New rules on the treatment of failing and insolvent foundation hospital trusts will be published soon, the trusts' regulators said this week.

As well as giving foundations financial freedoms, the Department of Health has made it clear they will be allowed to fail. But without the safety net of guarantees from the department, commercial lenders' rates are high, and to date no trust has borrowed from a commercial source.

Monitor said detailed work was needed to ensure creditors' interests were adequately protected. 'This would encourage commercial organisations to lend to foundation trusts on acceptable terms in the absence of financial guarantees,' it added.

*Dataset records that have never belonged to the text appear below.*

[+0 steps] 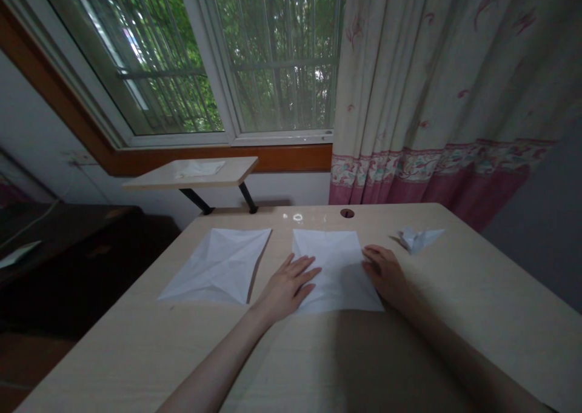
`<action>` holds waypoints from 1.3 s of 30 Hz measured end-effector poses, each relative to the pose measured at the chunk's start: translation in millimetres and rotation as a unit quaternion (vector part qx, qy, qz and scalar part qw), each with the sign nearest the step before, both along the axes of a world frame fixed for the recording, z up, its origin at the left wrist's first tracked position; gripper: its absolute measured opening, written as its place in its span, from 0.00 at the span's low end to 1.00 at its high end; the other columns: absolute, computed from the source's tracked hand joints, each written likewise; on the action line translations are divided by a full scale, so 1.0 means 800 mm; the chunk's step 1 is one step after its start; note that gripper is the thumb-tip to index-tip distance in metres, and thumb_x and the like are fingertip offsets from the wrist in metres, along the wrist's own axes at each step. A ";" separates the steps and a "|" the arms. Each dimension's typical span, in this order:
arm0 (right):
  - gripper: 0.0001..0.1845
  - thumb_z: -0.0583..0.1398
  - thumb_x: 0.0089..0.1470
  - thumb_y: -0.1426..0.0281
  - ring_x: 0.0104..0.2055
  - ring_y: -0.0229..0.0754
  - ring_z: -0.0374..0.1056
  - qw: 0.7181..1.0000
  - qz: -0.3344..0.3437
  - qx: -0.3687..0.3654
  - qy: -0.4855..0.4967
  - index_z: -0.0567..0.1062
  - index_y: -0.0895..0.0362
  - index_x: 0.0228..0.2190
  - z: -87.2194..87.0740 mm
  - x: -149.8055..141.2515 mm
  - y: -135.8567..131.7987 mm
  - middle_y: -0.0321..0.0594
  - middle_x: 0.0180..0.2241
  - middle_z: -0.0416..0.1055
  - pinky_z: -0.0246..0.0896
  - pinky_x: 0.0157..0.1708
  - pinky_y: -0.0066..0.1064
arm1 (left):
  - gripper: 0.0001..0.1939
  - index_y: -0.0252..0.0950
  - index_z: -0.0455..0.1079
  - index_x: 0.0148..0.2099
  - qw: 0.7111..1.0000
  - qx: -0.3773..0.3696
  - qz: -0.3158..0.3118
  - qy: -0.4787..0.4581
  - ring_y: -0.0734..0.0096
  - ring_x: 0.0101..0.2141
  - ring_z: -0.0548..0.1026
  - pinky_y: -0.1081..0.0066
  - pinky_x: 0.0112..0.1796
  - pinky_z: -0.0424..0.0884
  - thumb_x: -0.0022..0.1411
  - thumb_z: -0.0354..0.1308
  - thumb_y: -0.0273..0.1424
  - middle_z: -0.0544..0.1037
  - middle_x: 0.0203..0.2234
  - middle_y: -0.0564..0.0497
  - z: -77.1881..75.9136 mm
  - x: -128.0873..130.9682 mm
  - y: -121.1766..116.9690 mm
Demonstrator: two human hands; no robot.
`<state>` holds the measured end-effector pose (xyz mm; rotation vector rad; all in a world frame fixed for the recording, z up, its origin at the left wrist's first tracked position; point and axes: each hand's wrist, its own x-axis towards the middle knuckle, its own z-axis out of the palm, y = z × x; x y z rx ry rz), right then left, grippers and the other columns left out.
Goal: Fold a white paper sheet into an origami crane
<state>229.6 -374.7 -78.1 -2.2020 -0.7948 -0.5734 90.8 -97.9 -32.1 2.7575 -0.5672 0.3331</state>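
Note:
A square white sheet of paper [339, 288] with faint creases lies on the table in front of me. My left hand [291, 282] rests flat across its left side, fingers spread. At the right edge of the sheet is my right hand [384, 273], its fingers slightly bent and apart, with the tips touching or close to the edge. To the left lies another creased white sheet [218, 264], its corners raised a little off the tabletop. A small folded paper figure [421, 240], possibly a crane, sits to the right, beyond my right hand.
The pale wooden table [282, 370] has a round cable hole [347, 213] near its back edge. A raised shelf [159, 176] at the back left carries a white paper piece [199, 169]. Behind are a barred window [282, 55] and a curtain [400, 97]. Dark furniture [68, 261] stands left.

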 end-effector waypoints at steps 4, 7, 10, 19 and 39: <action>0.15 0.56 0.57 0.65 0.49 0.54 0.69 1.000 0.012 -0.022 -0.015 0.79 0.55 0.41 0.001 -0.001 -0.001 0.51 0.46 0.75 0.64 0.51 0.51 | 0.23 0.49 0.61 0.65 0.999 0.046 -0.001 0.019 0.59 0.62 0.65 0.44 0.64 0.48 0.70 0.52 0.44 0.62 0.65 0.46 0.009 -0.003 -0.002; 0.16 0.56 0.57 0.65 0.49 0.54 0.68 0.999 0.006 -0.042 -0.021 0.79 0.56 0.42 0.004 -0.002 -0.002 0.51 0.46 0.75 0.64 0.51 0.50 | 0.28 0.49 0.63 0.64 0.998 0.059 0.007 0.013 0.57 0.61 0.65 0.43 0.64 0.45 0.65 0.54 0.51 0.61 0.65 0.47 0.012 -0.006 -0.006; 0.16 0.57 0.57 0.65 0.49 0.55 0.68 0.998 0.002 -0.058 -0.020 0.78 0.57 0.43 0.006 -0.003 -0.001 0.51 0.47 0.74 0.64 0.51 0.50 | 0.32 0.49 0.64 0.63 0.998 0.061 0.013 0.004 0.54 0.59 0.67 0.43 0.64 0.43 0.61 0.56 0.56 0.60 0.66 0.48 0.012 -0.009 -0.009; 0.12 0.57 0.56 0.67 0.43 0.52 0.68 0.995 0.023 -0.096 0.011 0.79 0.56 0.37 0.022 -0.010 -0.002 0.48 0.40 0.76 0.64 0.46 0.45 | 0.39 0.50 0.62 0.65 0.998 0.069 0.010 -0.004 0.49 0.54 0.70 0.38 0.63 0.42 0.55 0.57 0.61 0.62 0.65 0.52 0.012 -0.011 -0.016; 0.28 0.58 0.51 0.58 0.43 0.53 0.74 0.947 0.124 0.053 0.293 0.76 0.55 0.51 0.069 -0.029 -0.005 0.45 0.42 0.79 0.68 0.42 0.43 | 0.36 0.39 0.64 0.63 0.996 0.000 0.068 0.050 0.50 0.64 0.61 0.45 0.64 0.51 0.56 0.65 0.48 0.66 0.62 0.44 0.001 -0.012 -0.046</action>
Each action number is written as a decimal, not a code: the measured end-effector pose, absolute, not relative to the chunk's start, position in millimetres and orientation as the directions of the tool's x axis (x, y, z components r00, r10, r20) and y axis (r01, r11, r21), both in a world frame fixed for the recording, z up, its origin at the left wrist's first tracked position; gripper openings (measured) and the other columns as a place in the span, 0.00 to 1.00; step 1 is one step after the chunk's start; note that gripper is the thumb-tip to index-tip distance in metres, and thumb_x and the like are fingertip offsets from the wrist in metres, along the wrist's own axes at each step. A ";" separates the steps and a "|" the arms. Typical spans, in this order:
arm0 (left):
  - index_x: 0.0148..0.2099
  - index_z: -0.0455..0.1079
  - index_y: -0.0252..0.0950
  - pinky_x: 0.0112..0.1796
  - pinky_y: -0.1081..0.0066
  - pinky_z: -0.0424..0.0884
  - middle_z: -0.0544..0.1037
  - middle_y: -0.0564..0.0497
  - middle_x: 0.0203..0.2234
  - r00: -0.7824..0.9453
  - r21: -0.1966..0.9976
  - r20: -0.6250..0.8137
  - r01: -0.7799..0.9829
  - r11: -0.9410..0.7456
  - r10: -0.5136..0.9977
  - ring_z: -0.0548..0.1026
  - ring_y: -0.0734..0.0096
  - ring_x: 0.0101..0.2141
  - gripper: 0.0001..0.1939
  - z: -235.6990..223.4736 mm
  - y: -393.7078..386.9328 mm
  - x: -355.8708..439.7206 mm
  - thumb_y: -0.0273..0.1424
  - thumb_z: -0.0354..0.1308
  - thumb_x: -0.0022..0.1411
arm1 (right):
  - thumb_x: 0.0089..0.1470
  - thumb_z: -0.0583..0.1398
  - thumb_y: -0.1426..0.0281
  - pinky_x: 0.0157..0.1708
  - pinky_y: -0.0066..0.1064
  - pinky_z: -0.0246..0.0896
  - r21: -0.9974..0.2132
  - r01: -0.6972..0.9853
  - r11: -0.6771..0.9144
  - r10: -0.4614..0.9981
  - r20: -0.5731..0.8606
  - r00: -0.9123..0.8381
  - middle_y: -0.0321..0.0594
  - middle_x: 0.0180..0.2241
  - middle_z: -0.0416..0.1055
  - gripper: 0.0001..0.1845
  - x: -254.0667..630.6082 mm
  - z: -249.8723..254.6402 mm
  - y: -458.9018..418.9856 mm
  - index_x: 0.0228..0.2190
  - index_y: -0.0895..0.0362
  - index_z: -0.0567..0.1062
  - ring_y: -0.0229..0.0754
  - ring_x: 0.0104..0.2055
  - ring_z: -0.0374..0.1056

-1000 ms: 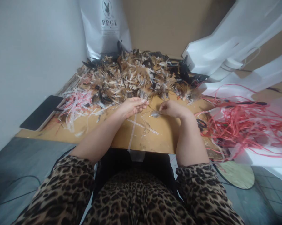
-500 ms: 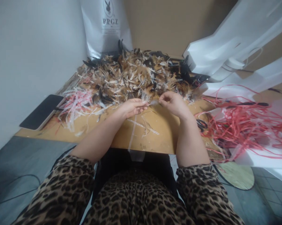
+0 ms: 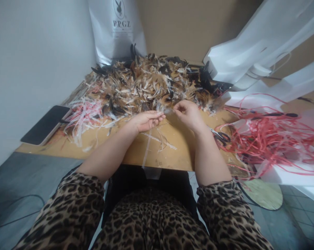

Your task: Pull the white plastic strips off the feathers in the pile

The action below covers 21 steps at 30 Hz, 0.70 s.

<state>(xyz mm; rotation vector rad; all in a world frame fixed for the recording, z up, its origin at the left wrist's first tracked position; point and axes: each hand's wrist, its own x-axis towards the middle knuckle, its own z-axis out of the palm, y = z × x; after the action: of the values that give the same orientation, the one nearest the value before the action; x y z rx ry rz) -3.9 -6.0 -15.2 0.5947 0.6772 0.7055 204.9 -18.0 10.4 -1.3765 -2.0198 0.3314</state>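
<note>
My left hand [image 3: 149, 121] pinches a small wispy feather [image 3: 168, 111] between thumb and fingertips, its other fingers curled. The pale, fluffy part of this feather reaches across to my right hand [image 3: 188, 114], whose thumb and forefinger are closed at its other end. Both hands hover just above the front of the tabletop, close together. Right behind them lies a large heap of brown, black and white feathers [image 3: 146, 80]. Below my hands, a few clear plastic strips [image 3: 147, 149] and a thin curved brown feather [image 3: 162, 140] lie on the wood.
A phone [image 3: 46, 125] lies at the table's left edge, beside pink and white strips [image 3: 85, 111]. Scissors [image 3: 222, 137] rest right of my right forearm, next to a tangle of red plastic string [image 3: 274, 139]. A white bag [image 3: 117, 38] stands behind the heap; white foam pieces [image 3: 232, 59] are at right.
My right hand has shifted slightly left, nearer to my left hand, and more of the scissors shows. My left hand is almost where it was, with its pinch unchanged.
</note>
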 end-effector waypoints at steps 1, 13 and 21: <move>0.33 0.74 0.27 0.25 0.86 0.68 0.79 0.45 0.28 0.555 0.697 -0.338 -0.395 0.599 0.760 0.75 0.83 0.25 0.08 -15.4 -6.0 -3.3 0.17 0.54 0.62 | 0.48 0.57 0.71 0.36 0.31 0.58 -0.561 0.725 0.400 0.903 0.374 -0.210 0.41 0.29 0.72 0.05 203.6 10.3 -18.0 0.26 0.57 0.73 0.40 0.32 0.63; 0.32 0.76 0.27 0.27 0.82 0.69 0.81 0.46 0.28 0.397 0.893 -0.095 -0.371 0.255 0.913 0.75 0.83 0.25 0.04 -10.8 -13.1 3.7 0.25 0.65 0.55 | 0.43 0.65 0.57 0.25 0.28 0.50 -0.980 0.178 0.091 0.995 0.096 0.018 0.33 0.19 0.65 0.16 185.4 11.8 -21.7 0.23 0.58 0.73 0.32 0.22 0.55; 0.34 0.77 0.28 0.28 0.80 0.70 0.81 0.45 0.32 0.479 0.894 -0.100 -0.342 0.291 0.872 0.78 0.78 0.28 0.07 -14.8 -12.6 2.0 0.28 0.67 0.54 | 0.33 0.72 0.57 0.25 0.26 0.56 -0.978 -0.200 -0.052 0.987 -0.020 -0.158 0.30 0.18 0.66 0.22 168.1 -9.6 -17.1 0.21 0.57 0.70 0.30 0.21 0.58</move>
<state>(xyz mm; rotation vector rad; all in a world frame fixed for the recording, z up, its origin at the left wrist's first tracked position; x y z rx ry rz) 2.0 -12.6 -14.8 0.9493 0.6706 0.8957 168.1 -17.1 -9.6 -1.0033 -1.1479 1.4390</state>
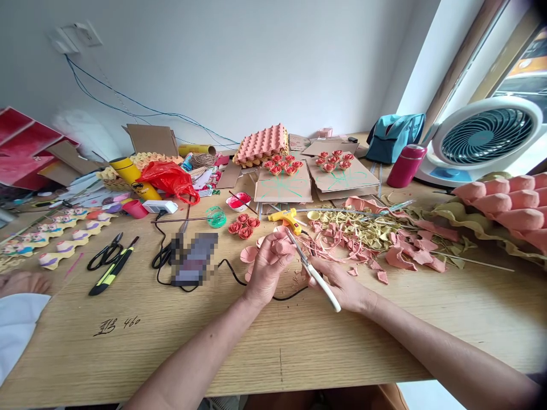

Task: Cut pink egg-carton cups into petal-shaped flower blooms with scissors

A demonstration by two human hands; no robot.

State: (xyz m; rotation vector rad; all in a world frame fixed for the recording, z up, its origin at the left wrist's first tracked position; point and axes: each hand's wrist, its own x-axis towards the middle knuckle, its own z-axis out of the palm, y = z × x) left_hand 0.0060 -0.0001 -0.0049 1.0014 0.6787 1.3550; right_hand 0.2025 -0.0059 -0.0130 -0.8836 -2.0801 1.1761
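Observation:
Between the fingers of my left hand is a small pink egg-carton cup. My right hand grips white-handled scissors, whose blades reach up to the cup's right side. Just beyond my hands lies a yellow glue gun. Cut pink cups rest on the table beside my left hand, partly hidden by it. A cluster of red paper flowers sits a little farther off. To the right spreads a heap of pink and yellow carton scraps.
Cardboard sheets with red flowers stand at the back. A fan, a magenta bottle and stacked egg trays occupy the right. Black scissors, a cutter knife and another person's hand are at left.

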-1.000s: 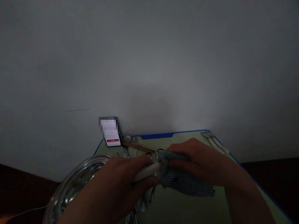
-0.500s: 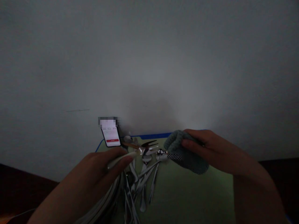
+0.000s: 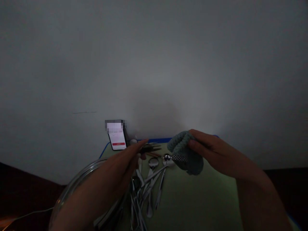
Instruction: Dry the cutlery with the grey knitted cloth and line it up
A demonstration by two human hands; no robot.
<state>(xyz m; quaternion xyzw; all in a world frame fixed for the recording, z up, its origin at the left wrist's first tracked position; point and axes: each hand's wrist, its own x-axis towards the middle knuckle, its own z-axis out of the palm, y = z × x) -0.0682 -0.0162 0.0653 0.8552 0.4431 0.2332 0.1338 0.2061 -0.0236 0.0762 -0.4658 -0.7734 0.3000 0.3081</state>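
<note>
My left hand (image 3: 127,160) is closed, fingers together and palm down, over the back of the cutlery pile. Dark tines of a fork (image 3: 152,148) stick out past its fingertips; the handle is hidden by the hand. My right hand (image 3: 207,147) grips a folded grey-green cloth (image 3: 186,154) with a checked patch, thumb on the near side. Just left of the cloth lies a shiny spoon (image 3: 166,159), partly behind it. Another spoon (image 3: 153,163) lies beside that one, bowl toward the wall.
A phone (image 3: 117,139) with a lit screen leans against the wall at the back left. A round metal bowl (image 3: 79,175) stands under my left forearm. Several pieces of cutlery (image 3: 144,195) lie crossed on the pale green table (image 3: 197,202), whose edge is blue.
My left hand has moved right with the fork and turned palm down, hiding its pale handle. The metal bowl's rim now shows. The cloth has shifted slightly left in my right hand.
</note>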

The announcement came in Monitor's annual report and accounts for 2004/05, its first full year of operation. The regulator also said it was piloting a programme to analyse trusts' preparedness for foundation status. The government has promised that all trusts will become foundations by 2008, but the Healthcare Commission warned recently it was unlikely all would meet Monitor's strict authorisation criteria.

The analysis will highlight trusts' weaknesses. It is being piloted in the Birmingham and Black Country and Cheshire and Merseyside strategic health authority areas. The programme might be rolled out across the NHS in the autumn and be completed in the first six months of 2006.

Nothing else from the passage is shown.